WHAT THIS TASK INVOLVES:
Write out every entry word for word.

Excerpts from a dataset
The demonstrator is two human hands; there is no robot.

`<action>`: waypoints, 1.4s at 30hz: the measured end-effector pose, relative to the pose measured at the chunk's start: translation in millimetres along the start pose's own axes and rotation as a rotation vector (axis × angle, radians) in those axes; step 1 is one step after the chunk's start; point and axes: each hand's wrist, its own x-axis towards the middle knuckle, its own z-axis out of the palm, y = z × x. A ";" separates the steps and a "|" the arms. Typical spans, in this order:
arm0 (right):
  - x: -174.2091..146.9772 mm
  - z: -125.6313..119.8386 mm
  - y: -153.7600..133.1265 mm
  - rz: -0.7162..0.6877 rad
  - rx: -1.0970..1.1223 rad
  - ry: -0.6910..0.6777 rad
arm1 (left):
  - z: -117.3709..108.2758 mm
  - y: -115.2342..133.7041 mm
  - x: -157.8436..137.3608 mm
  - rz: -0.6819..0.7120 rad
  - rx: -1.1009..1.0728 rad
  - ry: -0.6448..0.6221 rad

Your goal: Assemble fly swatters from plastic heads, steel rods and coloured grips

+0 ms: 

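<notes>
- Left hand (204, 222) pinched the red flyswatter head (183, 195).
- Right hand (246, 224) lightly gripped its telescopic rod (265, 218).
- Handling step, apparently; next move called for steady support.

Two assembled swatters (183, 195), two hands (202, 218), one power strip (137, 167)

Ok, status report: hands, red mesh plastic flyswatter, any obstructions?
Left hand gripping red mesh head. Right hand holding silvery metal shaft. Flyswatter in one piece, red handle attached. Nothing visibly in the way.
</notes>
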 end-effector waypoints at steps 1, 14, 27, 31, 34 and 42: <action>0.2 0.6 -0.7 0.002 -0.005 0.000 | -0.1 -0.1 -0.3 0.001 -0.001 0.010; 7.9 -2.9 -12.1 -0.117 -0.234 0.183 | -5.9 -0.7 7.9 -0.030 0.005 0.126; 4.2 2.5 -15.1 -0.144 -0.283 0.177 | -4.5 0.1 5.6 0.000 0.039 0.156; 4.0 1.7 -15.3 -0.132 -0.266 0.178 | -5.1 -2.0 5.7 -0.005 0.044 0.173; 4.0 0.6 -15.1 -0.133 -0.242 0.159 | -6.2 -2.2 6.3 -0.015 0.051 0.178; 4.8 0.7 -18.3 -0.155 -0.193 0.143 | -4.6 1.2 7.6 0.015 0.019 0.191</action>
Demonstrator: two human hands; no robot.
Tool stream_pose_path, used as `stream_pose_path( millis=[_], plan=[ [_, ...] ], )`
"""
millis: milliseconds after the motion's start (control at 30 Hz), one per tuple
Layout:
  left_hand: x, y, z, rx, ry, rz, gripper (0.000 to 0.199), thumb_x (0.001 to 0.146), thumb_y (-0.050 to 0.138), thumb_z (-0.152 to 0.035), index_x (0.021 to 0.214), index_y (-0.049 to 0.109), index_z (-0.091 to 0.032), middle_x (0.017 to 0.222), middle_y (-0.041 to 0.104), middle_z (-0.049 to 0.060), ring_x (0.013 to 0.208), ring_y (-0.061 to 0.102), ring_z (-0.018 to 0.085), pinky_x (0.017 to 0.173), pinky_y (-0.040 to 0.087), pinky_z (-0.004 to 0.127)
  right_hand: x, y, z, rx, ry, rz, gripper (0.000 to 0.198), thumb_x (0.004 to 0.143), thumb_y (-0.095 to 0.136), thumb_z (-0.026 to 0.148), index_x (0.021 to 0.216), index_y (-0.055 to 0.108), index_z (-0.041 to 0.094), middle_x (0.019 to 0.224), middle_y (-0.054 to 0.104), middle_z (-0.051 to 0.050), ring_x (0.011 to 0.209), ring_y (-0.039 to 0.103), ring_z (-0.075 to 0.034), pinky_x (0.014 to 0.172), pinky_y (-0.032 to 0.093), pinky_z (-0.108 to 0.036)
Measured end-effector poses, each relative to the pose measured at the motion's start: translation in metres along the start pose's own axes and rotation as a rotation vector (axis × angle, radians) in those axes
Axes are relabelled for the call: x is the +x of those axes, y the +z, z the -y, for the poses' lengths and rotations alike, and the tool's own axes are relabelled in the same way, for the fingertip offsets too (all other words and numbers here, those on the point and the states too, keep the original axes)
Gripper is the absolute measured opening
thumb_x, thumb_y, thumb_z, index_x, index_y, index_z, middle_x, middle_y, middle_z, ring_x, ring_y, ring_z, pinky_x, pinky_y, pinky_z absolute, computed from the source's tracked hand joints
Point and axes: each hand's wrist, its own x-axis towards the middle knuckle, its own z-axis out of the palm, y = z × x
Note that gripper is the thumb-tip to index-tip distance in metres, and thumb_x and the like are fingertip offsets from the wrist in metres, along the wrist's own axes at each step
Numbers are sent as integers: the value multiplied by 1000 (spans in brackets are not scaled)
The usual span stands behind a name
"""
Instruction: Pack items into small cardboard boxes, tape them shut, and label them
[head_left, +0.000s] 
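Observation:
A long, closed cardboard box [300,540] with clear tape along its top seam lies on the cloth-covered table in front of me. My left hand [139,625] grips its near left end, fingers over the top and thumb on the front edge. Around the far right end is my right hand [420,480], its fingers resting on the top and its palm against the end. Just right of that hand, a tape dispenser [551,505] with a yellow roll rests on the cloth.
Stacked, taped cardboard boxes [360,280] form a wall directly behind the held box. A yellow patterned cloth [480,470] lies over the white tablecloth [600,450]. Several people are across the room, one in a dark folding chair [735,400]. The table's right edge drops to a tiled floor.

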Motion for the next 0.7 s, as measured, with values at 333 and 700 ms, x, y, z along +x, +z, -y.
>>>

RESULT OF THIS EXERCISE:
The demonstrator is two human hands; there is no robot.

`<action>`: waypoints, 1.4s at 30hz: the measured end-effector pose, relative to the pose measured at the chunk's start: translation in millimetres along the start pose's own axes and rotation as a rotation vector (axis × angle, radians) in those axes; step 1 is one step after the chunk's start; point and axes: each hand's wrist, its own x-axis towards the middle knuckle, its own z-axis out of the palm, y = z × x. A ";" separates the steps and a "|" the arms. Typical spans, in this order:
arm0 (right):
  - x: -174.2091..146.9772 mm
  - z: -125.6313..119.8386 mm
  - y: -153.7600..133.1265 mm
  - rz: -0.7162..0.6877 rad
  - rx: -1.0970..1.1223 rad
  - ry: -0.6910..0.6777 rad
arm1 (left):
  - z: -117.3709..108.2758 mm
  - y: -115.2342..133.7041 mm
  - x: -157.8436..137.3608 mm
  - rz: -0.6819..0.7120 rad
  - rx: -1.1009..1.0728 rad
  - ry: -0.6448..0.6221 rad

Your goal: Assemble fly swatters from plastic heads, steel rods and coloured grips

+0 ms: 

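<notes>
- Left hand (204, 222) pinched the red flyswatter head (183, 195).
- Right hand (246, 224) lightly gripped its telescopic rod (265, 218).
- Handling step, apparently; next move called for steady support.

Two assembled swatters (183, 195), two hands (202, 218), one power strip (137, 167)

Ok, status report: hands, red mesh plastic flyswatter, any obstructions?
Left hand gripping red mesh head. Right hand holding silvery metal shaft. Flyswatter in one piece, red handle attached. Nothing visibly in the way.
</notes>
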 end-effector waypoints at steps 1, 14, 27, 31, 34 and 42: <action>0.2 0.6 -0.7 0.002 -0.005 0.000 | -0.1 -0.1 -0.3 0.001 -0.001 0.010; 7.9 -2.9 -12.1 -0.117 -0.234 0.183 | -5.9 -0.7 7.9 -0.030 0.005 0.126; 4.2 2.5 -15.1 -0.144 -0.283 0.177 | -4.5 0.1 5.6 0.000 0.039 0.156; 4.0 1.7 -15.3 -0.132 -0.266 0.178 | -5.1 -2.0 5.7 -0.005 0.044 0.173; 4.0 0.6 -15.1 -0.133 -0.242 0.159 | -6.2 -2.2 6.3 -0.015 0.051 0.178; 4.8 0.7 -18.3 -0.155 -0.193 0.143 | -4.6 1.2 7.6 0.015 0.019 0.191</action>
Demonstrator: two human hands; no robot.
Tool stream_pose_path, used as `stream_pose_path( millis=[_], plan=[ [_, ...] ], )`
"""
millis: milliseconds after the motion's start (control at 30 Hz), one per tuple
Layout:
  left_hand: x, y, z, rx, ry, rz, gripper (0.000 to 0.199), thumb_x (0.001 to 0.146), thumb_y (-0.050 to 0.138), thumb_z (-0.152 to 0.035), index_x (0.021 to 0.214), index_y (-0.049 to 0.109), index_z (-0.091 to 0.032), middle_x (0.017 to 0.222), middle_y (-0.041 to 0.104), middle_z (-0.049 to 0.060), ring_x (0.013 to 0.208), ring_y (-0.061 to 0.102), ring_z (-0.018 to 0.085), pinky_x (0.017 to 0.173), pinky_y (-0.040 to 0.087), pinky_z (-0.004 to 0.127)
  right_hand: x, y, z, rx, ry, rz, gripper (0.000 to 0.198), thumb_x (0.004 to 0.143), thumb_y (-0.095 to 0.136), thumb_z (-0.026 to 0.148), index_x (0.021 to 0.216), index_y (-0.055 to 0.108), index_z (-0.041 to 0.094), middle_x (0.019 to 0.224), middle_y (-0.054 to 0.104), middle_z (-0.051 to 0.050), ring_x (0.011 to 0.209), ring_y (-0.039 to 0.103), ring_z (-0.075 to 0.034), pinky_x (0.014 to 0.172), pinky_y (-0.032 to 0.093), pinky_z (-0.108 to 0.036)
Measured end-effector poses, each relative to the pose measured at the motion's start: translation in metres along the start pose's own axes and rotation as a rotation vector (axis × angle, radians) in those axes
Axes are relabelled for the call: x is the +x of those axes, y the +z, z the -y, for the poses' lengths and rotations alike, and the tool's own axes are relabelled in the same way, for the fingertip offsets too (all other words and numbers here, those on the point and the states too, keep the original axes)
Gripper is the absolute measured opening
thumb_x, thumb_y, thumb_z, index_x, index_y, index_z, middle_x, middle_y, middle_z, ring_x, ring_y, ring_z, pinky_x, pinky_y, pinky_z absolute, computed from the source's tracked hand joints
Point and axes: each hand's wrist, its own x-axis towards the middle knuckle, its own z-axis out of the palm, y = z × x
Note that gripper is the thumb-tip to index-tip distance in metres, and thumb_x and the like are fingertip offsets from the wrist in metres, along the wrist's own axes at each step
Numbers are sent as integers: the value multiplied by 1000 (spans in brackets are not scaled)
The usual span stands behind a name
"""
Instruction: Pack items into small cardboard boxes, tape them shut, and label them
[head_left, +0.000s] 
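Observation:
A long, closed cardboard box [300,540] with clear tape along its top seam lies on the cloth-covered table in front of me. My left hand [139,625] grips its near left end, fingers over the top and thumb on the front edge. Around the far right end is my right hand [420,480], its fingers resting on the top and its palm against the end. Just right of that hand, a tape dispenser [551,505] with a yellow roll rests on the cloth.
Stacked, taped cardboard boxes [360,280] form a wall directly behind the held box. A yellow patterned cloth [480,470] lies over the white tablecloth [600,450]. Several people are across the room, one in a dark folding chair [735,400]. The table's right edge drops to a tiled floor.
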
Motion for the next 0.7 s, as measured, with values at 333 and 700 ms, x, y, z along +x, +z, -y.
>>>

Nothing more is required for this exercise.